L'affiche de ce Mustang est quand même, rétrospectivement, très bien trouvée, tant elle résume en une simple et belle image ce que ce sera le propos principal du film. Mustang, c'est l'histoire de cinq soeurs qui vont affoler leur entourage en s'amusant innocemment (du moins, c'est ce que la scène d'introduction veut nous montrer) avec les garçons du village. Outrage aux traditions ancestrales, leur désir de liberté sera rapidement et efficacement bailloné par leur oncle tyrannique, dans cette maison de campagne qui se transforme rapidement en Alcatraz de la jeunesse. Une à une, elles tenteront de se liguer face à la main de fer de la tradition, brandie par la famille et le voisinage.
Mustant apparaît comme un pamphlet contre les obscurantismes qui existent encore en Turquie et à travers le monde. Il faut savoir que la condition de la femme est très ambiguë en Turquie. La fin du XXème siècle l'a vue progresser de manière très efficace, grâce à des lois qui rappellent celles de n'importe quel autre pays d'Europe occidentale. C'est à l'arrivée d'Erdogan, qui n'a jamais caché son antipathie pour la cause féministe (il a même affirmé que l'égalité hommes-femmes était un "concept ridicule") que les quelques relents traditionnels de certains villages turques ont pu refaire surface impunément. Quelques petits amendements discrets plus tard, on se retrouve avec une aussi révoltante que celle décrite dans Mustang.
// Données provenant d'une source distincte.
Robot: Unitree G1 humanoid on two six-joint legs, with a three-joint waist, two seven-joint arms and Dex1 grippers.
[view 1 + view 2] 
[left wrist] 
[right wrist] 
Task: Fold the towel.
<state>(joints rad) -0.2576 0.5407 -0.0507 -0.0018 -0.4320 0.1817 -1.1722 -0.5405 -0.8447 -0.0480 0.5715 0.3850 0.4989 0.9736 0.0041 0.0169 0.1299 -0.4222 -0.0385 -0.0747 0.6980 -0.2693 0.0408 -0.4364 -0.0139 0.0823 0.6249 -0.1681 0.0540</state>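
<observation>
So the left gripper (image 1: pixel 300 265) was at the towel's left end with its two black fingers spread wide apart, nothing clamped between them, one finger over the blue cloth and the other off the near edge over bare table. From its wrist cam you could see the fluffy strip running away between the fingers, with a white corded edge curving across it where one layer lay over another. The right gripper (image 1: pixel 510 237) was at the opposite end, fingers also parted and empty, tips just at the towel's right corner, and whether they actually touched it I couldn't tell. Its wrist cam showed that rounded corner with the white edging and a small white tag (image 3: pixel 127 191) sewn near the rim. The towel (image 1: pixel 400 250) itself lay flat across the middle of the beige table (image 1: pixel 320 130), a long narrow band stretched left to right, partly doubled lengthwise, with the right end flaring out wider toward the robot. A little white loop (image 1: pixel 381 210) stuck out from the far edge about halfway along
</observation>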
Deniz Gamze Ergüven a donc choisi de dépeindre une situation extrême pour mieux cerner le problème qui reste souvent seulement sous-jacent dans la majeure partie du pays. Mustang, qui est d'ailleurs son premier long-métrage, prend son temps pour bâtir son propos. Plus le film avance et plus le spectateur perçoit la moelle de ce que Ergüven veut nous faire comprendre. Outre les performances majuscules de ces petites actrices, outre l'écriture des personnages très soignée et réussie, outre la mise en scène sobre et efficace, c'est la lente construction d'un univers (la prison, à plusieurs degrés) habilement adossée au récit, qui fascine. Car au final, l'univers devient l'antagoniste, et en sortir le but ultime, que font miroiter les rares sorties seulement permises par l'audace des jeunes filles.
Un film qui, s'il n'évite pas certains clichés en raison de son choix plutôt radical concernant l'intrigue, réussit à emporter le spectateur exactement là où il annonçait de le faire: main dans la main avec ces soeurs au bord du terrible précipice de l'accomplissement de soi, au sein même d'une société hyper-conservatrice. Qu'elles contemplent secrètement d'en haut, se sentant à la fois fragiles et déterminées, comme une fleur à cinq pétales.